§ Exercise objective
Would you repeat the entries below word for word and omit the pictures?

§ Entries supplied
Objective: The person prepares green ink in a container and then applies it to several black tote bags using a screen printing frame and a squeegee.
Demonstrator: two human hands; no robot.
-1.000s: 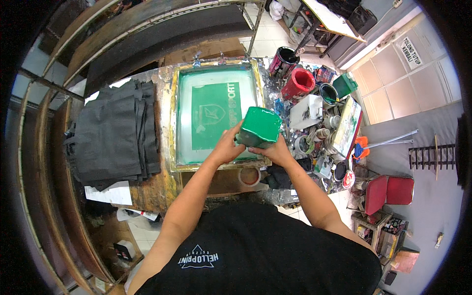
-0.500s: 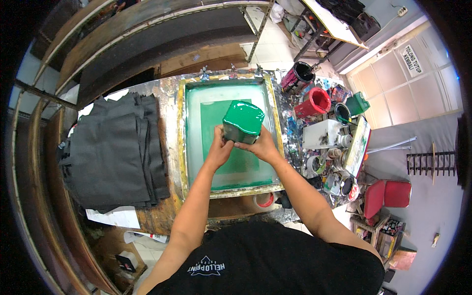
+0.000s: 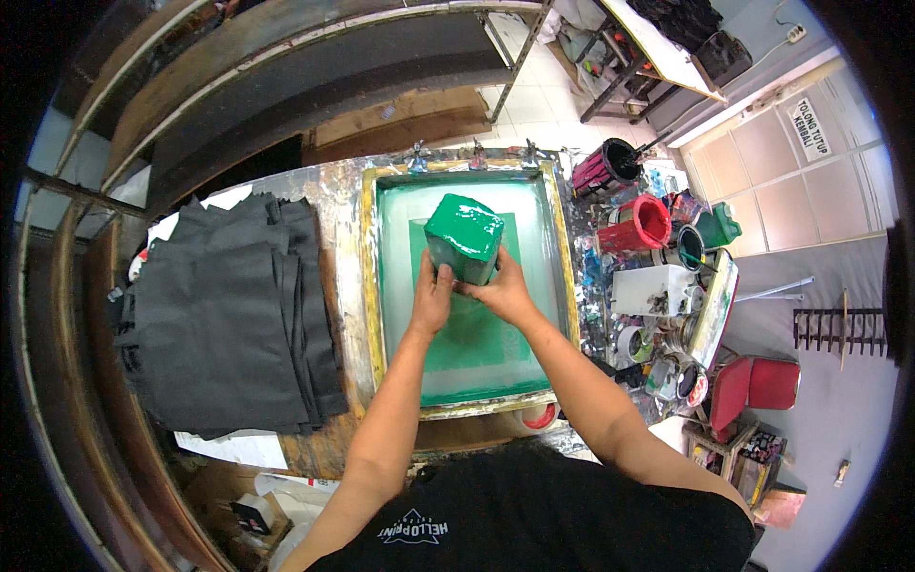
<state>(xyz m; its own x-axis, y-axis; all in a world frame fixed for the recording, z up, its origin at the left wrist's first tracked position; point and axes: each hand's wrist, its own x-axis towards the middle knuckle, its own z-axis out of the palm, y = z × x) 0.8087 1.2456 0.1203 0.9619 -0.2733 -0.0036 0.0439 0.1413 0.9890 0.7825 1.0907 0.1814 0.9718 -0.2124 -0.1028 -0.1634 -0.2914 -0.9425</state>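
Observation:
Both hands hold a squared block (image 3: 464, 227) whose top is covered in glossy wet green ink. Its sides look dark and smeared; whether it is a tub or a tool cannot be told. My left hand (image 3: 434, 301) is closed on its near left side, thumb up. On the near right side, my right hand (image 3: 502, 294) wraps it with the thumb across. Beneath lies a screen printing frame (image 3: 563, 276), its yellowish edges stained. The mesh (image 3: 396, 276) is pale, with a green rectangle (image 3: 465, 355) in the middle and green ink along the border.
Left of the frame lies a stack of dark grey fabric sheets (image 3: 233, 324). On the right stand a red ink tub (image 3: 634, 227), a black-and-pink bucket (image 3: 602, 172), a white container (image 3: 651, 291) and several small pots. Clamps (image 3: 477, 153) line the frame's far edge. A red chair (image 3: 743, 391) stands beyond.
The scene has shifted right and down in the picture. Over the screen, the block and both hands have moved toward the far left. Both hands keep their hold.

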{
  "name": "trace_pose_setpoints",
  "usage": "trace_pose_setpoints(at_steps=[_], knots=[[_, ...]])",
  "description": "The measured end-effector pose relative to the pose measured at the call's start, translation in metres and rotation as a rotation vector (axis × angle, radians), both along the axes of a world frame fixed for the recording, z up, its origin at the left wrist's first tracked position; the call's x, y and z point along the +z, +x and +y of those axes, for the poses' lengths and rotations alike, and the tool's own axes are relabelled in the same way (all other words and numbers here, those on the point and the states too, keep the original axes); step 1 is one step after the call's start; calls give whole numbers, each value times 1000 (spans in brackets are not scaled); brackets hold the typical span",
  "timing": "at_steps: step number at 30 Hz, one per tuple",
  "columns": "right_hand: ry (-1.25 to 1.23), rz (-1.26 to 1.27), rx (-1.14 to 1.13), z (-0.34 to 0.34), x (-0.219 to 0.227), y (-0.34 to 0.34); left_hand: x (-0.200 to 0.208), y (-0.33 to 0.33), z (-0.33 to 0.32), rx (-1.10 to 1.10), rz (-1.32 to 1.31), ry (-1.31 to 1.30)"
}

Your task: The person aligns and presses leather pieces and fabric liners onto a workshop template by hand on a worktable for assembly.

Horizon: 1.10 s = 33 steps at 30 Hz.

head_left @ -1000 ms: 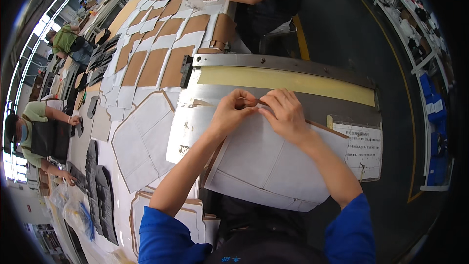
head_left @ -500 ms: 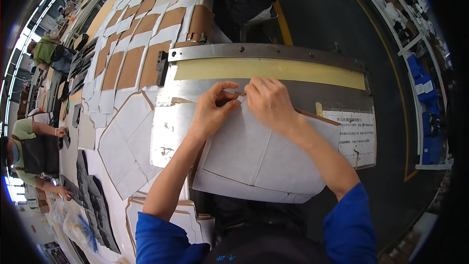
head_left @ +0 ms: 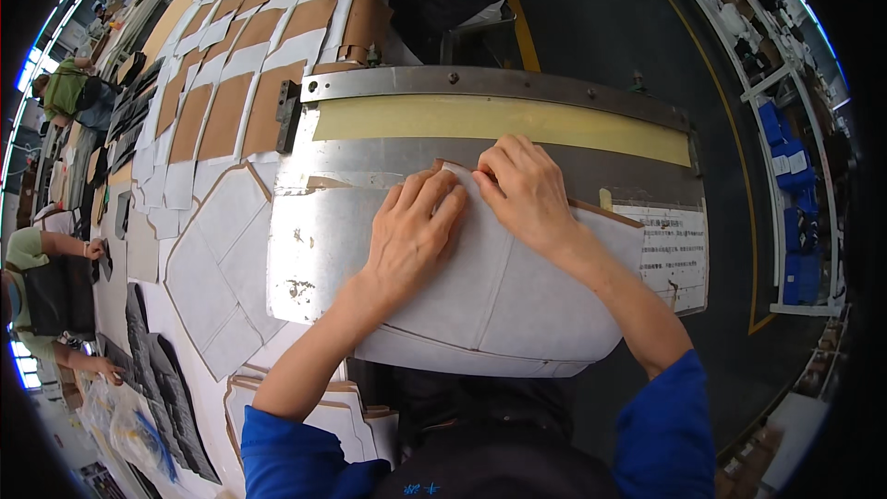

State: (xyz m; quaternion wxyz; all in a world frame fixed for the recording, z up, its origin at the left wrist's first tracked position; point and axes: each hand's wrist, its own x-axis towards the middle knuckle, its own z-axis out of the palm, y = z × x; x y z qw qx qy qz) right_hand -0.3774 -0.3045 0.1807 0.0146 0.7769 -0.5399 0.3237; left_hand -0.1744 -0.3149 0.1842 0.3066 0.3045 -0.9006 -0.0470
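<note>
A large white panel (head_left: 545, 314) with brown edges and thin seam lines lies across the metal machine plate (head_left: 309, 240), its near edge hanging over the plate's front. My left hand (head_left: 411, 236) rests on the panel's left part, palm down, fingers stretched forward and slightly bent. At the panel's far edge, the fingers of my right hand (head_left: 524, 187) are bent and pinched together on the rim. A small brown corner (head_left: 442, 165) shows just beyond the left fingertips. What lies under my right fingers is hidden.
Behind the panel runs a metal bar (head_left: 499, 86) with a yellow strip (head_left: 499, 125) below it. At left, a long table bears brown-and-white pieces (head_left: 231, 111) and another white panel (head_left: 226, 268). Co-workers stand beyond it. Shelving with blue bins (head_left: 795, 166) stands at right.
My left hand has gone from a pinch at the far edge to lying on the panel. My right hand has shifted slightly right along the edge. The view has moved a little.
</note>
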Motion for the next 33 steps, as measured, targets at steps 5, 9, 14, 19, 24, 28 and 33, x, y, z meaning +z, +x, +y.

§ Solution to this problem
Objective: The person prepares green ink in a container and then applies it to several black tote bags using a screen printing frame and a squeegee.
Demonstrator: two human hands; no robot.
-1.000s: 
-0.500s: 
+0.000s: 
<state>(xyz m; its own x-axis, y-axis; all in a world frame fixed for the recording, z up, its origin at the left wrist's first tracked position; point and axes: each hand's wrist, its own x-axis towards the middle knuckle, its own z-axis out of the palm, y = z × x) 0.8087 1.2456 0.1203 0.9619 -0.2733 -0.0036 0.0439 0.1413 0.9890 0.7825 1.0907 0.1814 0.9718 -0.2124 -0.1028 -0.1634 -0.2914 -0.9425</state>
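Observation:
Both hands hold a squared block (image 3: 464, 227) whose top is covered in glossy wet green ink. Its sides look dark and smeared; whether it is a tub or a tool cannot be told. My left hand (image 3: 434, 301) is closed on its near left side, thumb up. On the near right side, my right hand (image 3: 502, 294) wraps it with the thumb across. Beneath lies a screen printing frame (image 3: 563, 276), its yellowish edges stained. The mesh (image 3: 396, 276) is pale, with a green rectangle (image 3: 465, 355) in the middle and green ink along the border.
Left of the frame lies a stack of dark grey fabric sheets (image 3: 233, 324). On the right stand a red ink tub (image 3: 634, 227), a black-and-pink bucket (image 3: 602, 172), a white container (image 3: 651, 291) and several small pots. Clamps (image 3: 477, 153) line the frame's far edge. A red chair (image 3: 743, 391) stands beyond.
The scene has shifted right and down in the picture. Over the screen, the block and both hands have moved toward the far left. Both hands keep their hold.
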
{
  "name": "trace_pose_setpoints",
  "usage": "trace_pose_setpoints(at_steps=[_], knots=[[_, ...]])",
  "description": "The measured end-effector pose relative to the pose measured at the call's start, translation in metres and rotation as a rotation vector (axis × angle, radians), both along the axes of a world frame fixed for the recording, z up, its origin at the left wrist's first tracked position; the call's x, y and z point along the +z, +x and +y of those axes, for the poses' lengths and rotations alike, and the tool's own axes are relabelled in the same way (all other words and numbers here, those on the point and the states too, keep the original axes); step 1 is one step after the call's start; calls give whole numbers, each value times 1000 (spans in brackets are not scaled); brackets hold the typical span",
  "timing": "at_steps: step number at 30 Hz, one per tuple",
  "columns": "right_hand: ry (-1.25 to 1.23), rz (-1.26 to 1.27), rx (-1.14 to 1.13), z (-0.34 to 0.34), x (-0.219 to 0.227), y (-0.34 to 0.34); left_hand: x (-0.200 to 0.208), y (-0.33 to 0.33), z (-0.33 to 0.32), rx (-1.10 to 1.10), rz (-1.32 to 1.31), ry (-1.31 to 1.30)"
}

Your task: The person aligns and presses leather pieces and fabric liners onto a workshop template by hand on a worktable for assembly.

Horizon: 1.10 s = 33 steps at 30 Hz.

head_left @ -1000 ms: 
head_left @ -500 ms: 
head_left @ +0 ms: 

State: (xyz m; quaternion wxyz; all in a world frame fixed for the recording, z up, its origin at the left wrist's first tracked position; point and axes: each hand's wrist, its own x-axis towards the middle knuckle, its own z-axis out of the palm, y = z × x; x y z qw qx qy qz) right_hand -0.3774 -0.3045 0.1807 0.0146 0.7769 -0.5399 0.3237; left_hand -0.1744 -0.3149 0.1842 0.3066 0.3045 -0.9006 -0.0470
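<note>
A large white panel (head_left: 545, 314) with brown edges and thin seam lines lies across the metal machine plate (head_left: 309, 240), its near edge hanging over the plate's front. My left hand (head_left: 411, 236) rests on the panel's left part, palm down, fingers stretched forward and slightly bent. At the panel's far edge, the fingers of my right hand (head_left: 524, 187) are bent and pinched together on the rim. A small brown corner (head_left: 442, 165) shows just beyond the left fingertips. What lies under my right fingers is hidden.
Behind the panel runs a metal bar (head_left: 499, 86) with a yellow strip (head_left: 499, 125) below it. At left, a long table bears brown-and-white pieces (head_left: 231, 111) and another white panel (head_left: 226, 268). Co-workers stand beyond it. Shelving with blue bins (head_left: 795, 166) stands at right.
My left hand has gone from a pinch at the far edge to lying on the panel. My right hand has shifted slightly right along the edge. The view has moved a little.
</note>
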Motion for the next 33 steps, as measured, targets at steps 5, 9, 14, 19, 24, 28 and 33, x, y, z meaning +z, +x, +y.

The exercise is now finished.